### Problem statement
What you return must be every line below that includes the word "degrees".

### Source data
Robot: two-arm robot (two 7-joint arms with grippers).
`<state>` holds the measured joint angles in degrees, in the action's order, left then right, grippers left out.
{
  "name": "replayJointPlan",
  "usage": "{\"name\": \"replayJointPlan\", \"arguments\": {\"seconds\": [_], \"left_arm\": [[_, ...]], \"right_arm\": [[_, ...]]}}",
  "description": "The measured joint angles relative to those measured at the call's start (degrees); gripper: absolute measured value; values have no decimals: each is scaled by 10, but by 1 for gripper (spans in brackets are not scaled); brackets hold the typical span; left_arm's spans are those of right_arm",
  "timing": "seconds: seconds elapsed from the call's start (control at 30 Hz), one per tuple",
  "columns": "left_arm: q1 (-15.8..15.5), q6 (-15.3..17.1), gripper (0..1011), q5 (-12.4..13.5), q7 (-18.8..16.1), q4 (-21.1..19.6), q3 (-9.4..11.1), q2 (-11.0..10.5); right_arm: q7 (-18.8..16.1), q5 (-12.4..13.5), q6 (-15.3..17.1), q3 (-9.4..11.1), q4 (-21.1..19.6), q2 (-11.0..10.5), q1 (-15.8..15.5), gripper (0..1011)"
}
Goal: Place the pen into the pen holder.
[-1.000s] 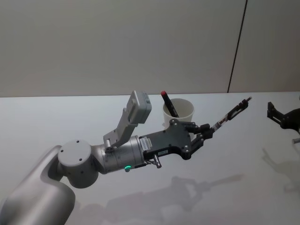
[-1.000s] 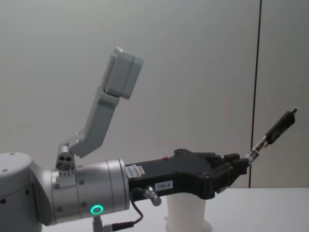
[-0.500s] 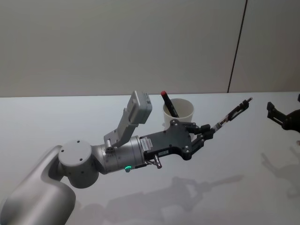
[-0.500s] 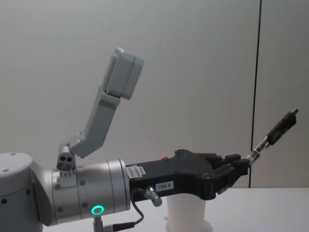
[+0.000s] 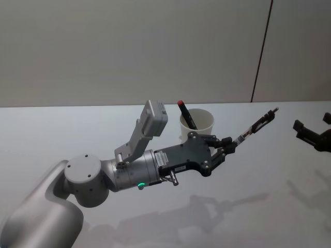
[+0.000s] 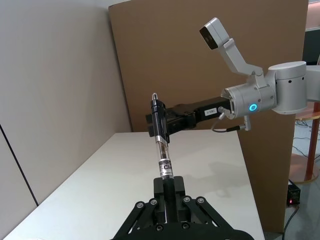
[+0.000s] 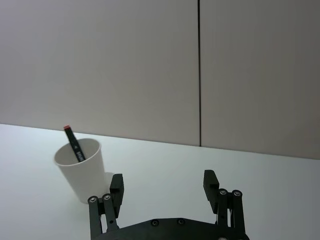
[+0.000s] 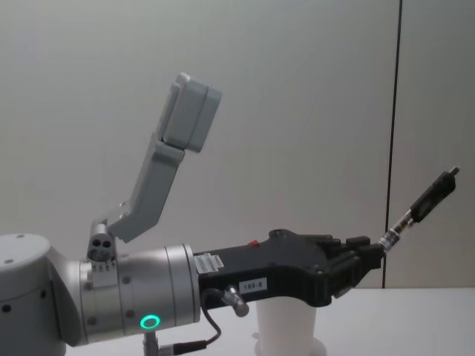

### Finished exercise
`<state>` holds the measured joint angles in degrees, in the action's order, left then right, grippers left out.
  "description": "The measured joint angles relative to those measured at the call's start (degrees); gripper: absolute measured value; values have no decimals: each is scaled by 10, but by 1 for gripper (spans in brackets are not scaled); brackets hold the typical span; left_arm's spans are those of right_arm",

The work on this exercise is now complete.